04.10.2022 • Quantenphysik

Zwei Teilchen? Drei Teilchen!

Magnetischer Drei-Teilchen Zustand in einem Hochtemperatur-Supraleiter entdeckt.

Ganz vereinfacht reichen zwei geladene Teilchen, um die Welt zu erklären: Die Teilchen stoßen sich ab oder ziehen sich an. Das gilt zum Beispiel für ein Ion und ein Elektron. Auf dieser physi­ka­lischen Basis bilden sich auch Moleküle und große Festkörper. Jetzt haben Wissen­schaftler einen Drei-Teilchen-Zustand entdeckt – genauer gesagt: Sie haben ihn in einem speziellen Material berechnet. Die Forscher vom Deutschen Zentrum für Luft- und Raumfahrt, der TU Dortmund und dem Los Alamos National Laboratory zeigen auch, wie der Drei-Teilchen-Zustand in einem Experiment nach­ge­wiesen werden kann: mit Röntgen­strahlen. In Zukunft könnte die magnetische Dreiergruppe sogar zu einer Technologie für Quanten­computer wachsen.

Abb.: Drei-Teilchen-Zustand und Röntgen­strahlung. (Bild: TU Dortmund)
Abb.: Drei-Teilchen-Zustand und Röntgen­strahlung. (Bild: TU Dortmund)

„Die Vorhersage dieser Drei-Teilchen-Zustände hat eine funda­mentale Bedeutung, weil sich ihre Bindungs­kraft grund­sätzlich von den bisherigen bekannten Mechanismen unterscheidet. Durch die Entdeckung steigt die Wahr­schein­lich­keit, dass wir noch exotischere Zustände finden: So könnten sich zum Beispiel ganze Ketten von magnetischen Anregungen formen“, erklärt Benedikt Fauseweh, vom DLR-Institut für Software­technologie in Köln. Die Ketten könnten später zu Qubits „verknotet“ werden.

Die Informationen wären in den einzelnen „Strings“ gespeichert. Und die Rechen­opera­tionen würden dann in den „Knoten“ der Strings durch­ge­führt. Die Knoten sind in der Quantenwelt außer­ge­wöhnlich stabil. Deswegen gelten topo­lo­gische Quanten­computer, die auf dieser Grundidee beruhen, als wider­stands­fähig gegen äußere Störungen. Das ist ein Vorteil gegenüber anderen Techno­logien für Quanten­computer.

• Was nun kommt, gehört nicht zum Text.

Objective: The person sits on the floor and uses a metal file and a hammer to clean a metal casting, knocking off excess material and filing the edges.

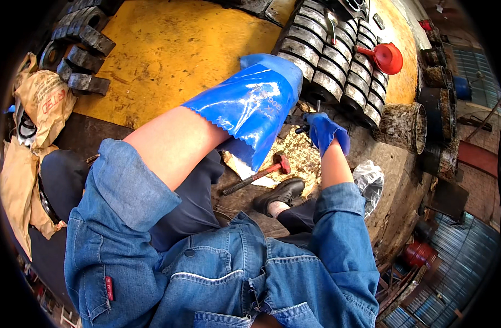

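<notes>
My left hand (280, 74) is in a loose, shiny blue rubber glove, reaching forward beside stacked dark metal rings (305, 35). Its fingers are hidden behind the glove's folds, so what it holds does not show. To the right, my right hand (322, 130), also blue-gloved, is closed around a dark metal piece (302, 130) with a short rod sticking up. Its exact kind cannot be made out. Below both hands a red-headed hammer (282, 162) lies partly over a stained, pale sheet (301, 156), close to my shoe.
A yellow, stained surface (168, 49) spreads ahead. On the ring stacks lie a brush (332, 27) and a red plastic funnel-like vessel (388, 58). Grimy drums (403, 127) and a clear plastic bag (369, 183) stand right; torn paper sacks (45, 104) and metal blocks (89, 83) lie left.
</notes>
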`<state>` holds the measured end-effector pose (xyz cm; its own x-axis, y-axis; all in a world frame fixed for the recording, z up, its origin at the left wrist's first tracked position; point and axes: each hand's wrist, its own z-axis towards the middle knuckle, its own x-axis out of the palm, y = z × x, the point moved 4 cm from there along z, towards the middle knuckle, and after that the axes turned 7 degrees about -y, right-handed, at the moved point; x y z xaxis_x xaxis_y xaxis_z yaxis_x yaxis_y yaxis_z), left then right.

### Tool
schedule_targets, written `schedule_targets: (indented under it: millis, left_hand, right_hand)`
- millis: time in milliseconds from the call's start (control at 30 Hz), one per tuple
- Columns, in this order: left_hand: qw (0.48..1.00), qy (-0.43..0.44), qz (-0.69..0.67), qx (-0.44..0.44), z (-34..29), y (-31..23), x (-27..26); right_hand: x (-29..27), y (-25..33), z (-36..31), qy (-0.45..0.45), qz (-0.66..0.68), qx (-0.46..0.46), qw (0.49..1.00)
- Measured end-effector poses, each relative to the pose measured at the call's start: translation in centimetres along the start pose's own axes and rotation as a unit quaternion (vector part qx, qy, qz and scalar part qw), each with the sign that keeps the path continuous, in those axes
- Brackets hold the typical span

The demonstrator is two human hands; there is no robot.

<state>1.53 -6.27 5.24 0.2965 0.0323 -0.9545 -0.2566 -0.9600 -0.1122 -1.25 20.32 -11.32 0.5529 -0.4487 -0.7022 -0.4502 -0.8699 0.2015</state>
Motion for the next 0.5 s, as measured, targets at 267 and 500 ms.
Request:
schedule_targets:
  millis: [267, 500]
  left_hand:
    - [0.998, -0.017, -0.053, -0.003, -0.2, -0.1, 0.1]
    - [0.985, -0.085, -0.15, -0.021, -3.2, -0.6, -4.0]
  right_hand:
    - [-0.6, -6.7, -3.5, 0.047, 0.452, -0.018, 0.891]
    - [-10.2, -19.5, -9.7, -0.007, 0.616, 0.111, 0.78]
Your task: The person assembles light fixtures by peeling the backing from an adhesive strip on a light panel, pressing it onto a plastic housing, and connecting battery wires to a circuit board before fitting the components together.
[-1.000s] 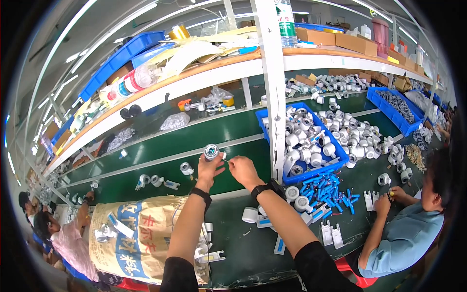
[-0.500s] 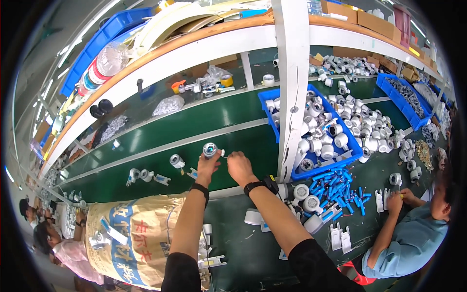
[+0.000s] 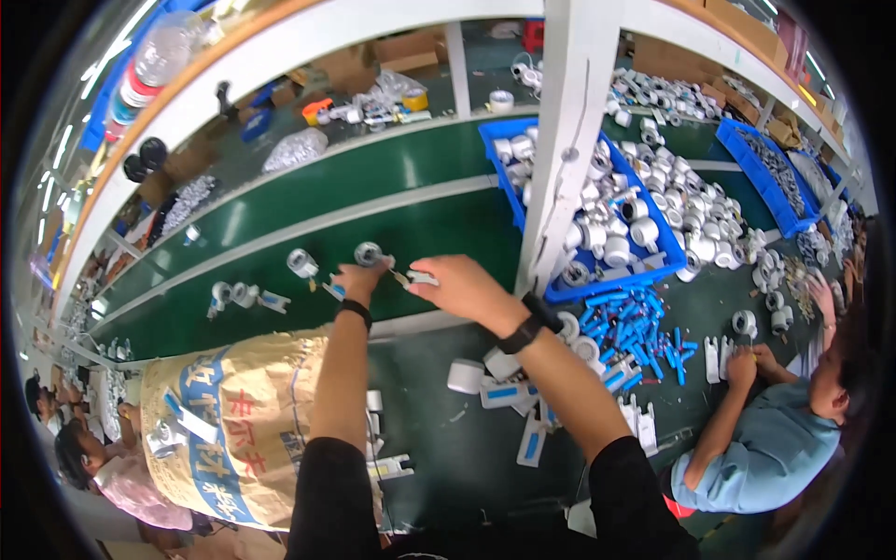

Zwei Jahre haben die Wissen­schaftler an der Berechnung der Drei-Teilchen-Zustände in Hoch­temperatur-Supra­leitern gearbeitet. Die Forscher geben auch eine Anleitung, wie die Zustände praktisch nach­ge­wiesen werden können: Durch Experi­mente mit Röntgen­strahlung sollen die drei anein­ander gebundenen Teilchen sichtbar werden. „Die Röntgen­strahlung wird vom Material aufge­nommen und überträgt Energie auf die Atome. Wenn dabei ein Drei-Teilchen-Zustand erzeugt wird, ist eine besonders starke Streuung der Strahlung messbar“, sagt Fauseweh.

Die Drei-Teilchen-Zustände sind auch für die Grund­lagen­forschung hoch­interes­sant: Wenn der Nachweis mit Röntgen­strahlen gelingt, wäre das eine viel­ver­sprechende experi­mentelle Möglichkeit, mehr über Quanten­materialien zu lernen. Gleich­zeitig können mögliche Effekte dieser starken Bindung in Hoch­temperatur-Supra­leitern beobachtet werden. „Spannend wäre es zum Beispiel, wenn die Drei-Teilchen-Zustände einen wichtigen Einfluss auf die Supra­leitung und ihre Sprung­temperatur haben“, so Fauseweh.